Declining prices for crops and livestock have pushed up demand for farm operating loans in the Midwest, creating sharp liquidity pressures for banks that serve the agricultural sector.
Loan/deposit ratios are high at the region's farm-oriented banks, according to surveys continued last month by the Federal Reserve Bank of Chicago and Northwestern National Bank of Minneapolis. The tightness is expected to continue through the year, even as interest rates decline, because deposit growth is expected to be slower than increases in loan demand.
The outlook is more pessimistic in the Upper Midwest, covered by the Northwestern National survey, than in the region studied by the Chicago Fed. Neither study, however, could be described and hopeful.
According to Sung Won Son, senior vice president and chief economist at Northwestern National, the survey of 700 banks indicated that the farm sector won't be able to sustain the Upper Midwest through the recession as it has in the past. In fact, the agricultural sector will suffer more this time than in the 1974-75 downturn, he said.
Crop and livestock prices have dropped significantly in recent weeks, pushing down April's producer price index but putting pressure on farmers to hold their products until prices firm.

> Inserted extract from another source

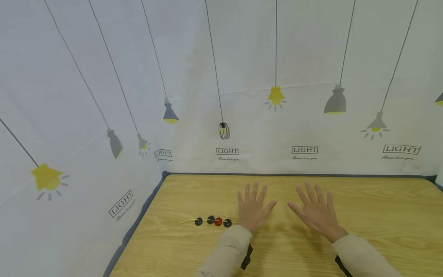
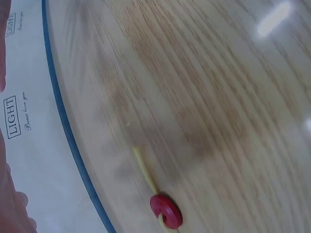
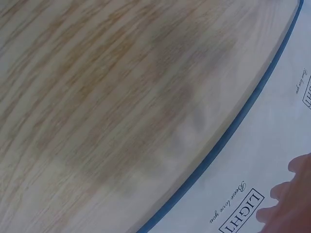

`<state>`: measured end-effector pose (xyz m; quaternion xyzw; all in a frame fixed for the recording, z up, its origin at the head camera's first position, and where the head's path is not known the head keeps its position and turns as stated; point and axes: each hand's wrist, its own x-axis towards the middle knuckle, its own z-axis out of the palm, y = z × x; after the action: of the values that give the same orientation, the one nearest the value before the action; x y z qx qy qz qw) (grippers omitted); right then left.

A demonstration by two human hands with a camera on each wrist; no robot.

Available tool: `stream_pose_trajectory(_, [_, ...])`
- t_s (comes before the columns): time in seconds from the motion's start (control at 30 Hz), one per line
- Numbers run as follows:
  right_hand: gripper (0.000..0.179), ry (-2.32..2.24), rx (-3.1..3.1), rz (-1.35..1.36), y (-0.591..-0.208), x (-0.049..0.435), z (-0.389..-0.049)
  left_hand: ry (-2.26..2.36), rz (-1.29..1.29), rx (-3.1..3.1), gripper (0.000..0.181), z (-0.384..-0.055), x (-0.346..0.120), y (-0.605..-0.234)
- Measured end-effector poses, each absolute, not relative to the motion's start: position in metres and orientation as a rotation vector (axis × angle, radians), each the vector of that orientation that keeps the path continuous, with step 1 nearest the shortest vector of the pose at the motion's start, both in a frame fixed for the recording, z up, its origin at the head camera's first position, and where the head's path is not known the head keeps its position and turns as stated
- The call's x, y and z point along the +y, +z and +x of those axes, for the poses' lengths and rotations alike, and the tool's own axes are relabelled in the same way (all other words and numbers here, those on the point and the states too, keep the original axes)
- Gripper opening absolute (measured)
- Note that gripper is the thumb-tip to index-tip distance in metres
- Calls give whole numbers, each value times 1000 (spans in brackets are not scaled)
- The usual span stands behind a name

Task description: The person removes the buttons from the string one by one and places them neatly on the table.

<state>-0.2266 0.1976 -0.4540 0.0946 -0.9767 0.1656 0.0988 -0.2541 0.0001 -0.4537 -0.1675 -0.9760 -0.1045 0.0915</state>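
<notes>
My left hand (image 1: 253,211) is held palm down with its fingers spread, over the wooden table. Just left of it lies a yellow cord (image 1: 187,221) threaded through round disc-shaped beads: three dark ones and a red bead (image 1: 218,221) among them. The cord runs on toward the left wrist, which hides its far part. In the left wrist view a red bead (image 2: 166,211) with a central hole sits near a cord end. My right hand (image 1: 316,216), also spread palm down, holds nothing; bare tabletop shows beneath it in the right wrist view.
The wood-grain table (image 1: 387,215) has a dark blue edge (image 1: 294,175) along the back and left. White sheeting (image 1: 249,115) printed with hanging lamps and the word LIGHT rises behind it and on the left side. Light-coloured sleeves with black wrist straps cover both forearms.
</notes>
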Motion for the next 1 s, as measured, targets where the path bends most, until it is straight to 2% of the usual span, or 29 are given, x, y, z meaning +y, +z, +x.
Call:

However, holding the crops requires financing at interest rates that are still significantly higher than at this time last year. Meanwhile, the cost of fuel, fertilizer and chemicals is continuing to rise, placing the agricultural sector in a sharp cost/price squeeze.
More than 75 percent of the agricultural bankers responding to Northwestern National's survey reported a decline in farm income since the April 1979 survey. Increases were noted only in western Wisconsin and western Montana.
The effect of lower income for farmers already is being felt in farm communities, where retail shopping is slow, farm machinery and equipment sales are down and farmers are holding back on capital expenditures.
Not all of that is voluntary. Nearly 45 percent of the bankers responding had turned down loans due to a lack of funds. Many banks are refusing to give loans for purchases -- such as capital goods -- that can be postponed.
Northwestern National's survey indicated that loan demand will grow slowly, but still outspace deposit growth through the year, keeping pressure on agricultural bank liquidity. The loan/deposit ratio, a measure of liquidity, rose to 67.8 percent last April at banks serving the farm sector.
The same statistic showed a decline in the Fed survey, although the Chicago Fed's measure of loan availability also declined since the same period last year -- a contradictory set of readings.
Fed economist Gary Benjamin said in his report on the survey that overall farm loan demand declined sharply in the first quarter, a contrast from Northwestern National's result.
But the two surveys agreed on the types of loans being sought. Demand for loans to maintain operations is expected to rise, while loans that can be delayed will be put off as long as possible, according to the surveys.
"Rural banks are imposing more stringent collateral requirements on farm borrowers this year and, when necessary, denying or scaling down the loan requests from more than the usual number of farm borrowers," Benjamin reported.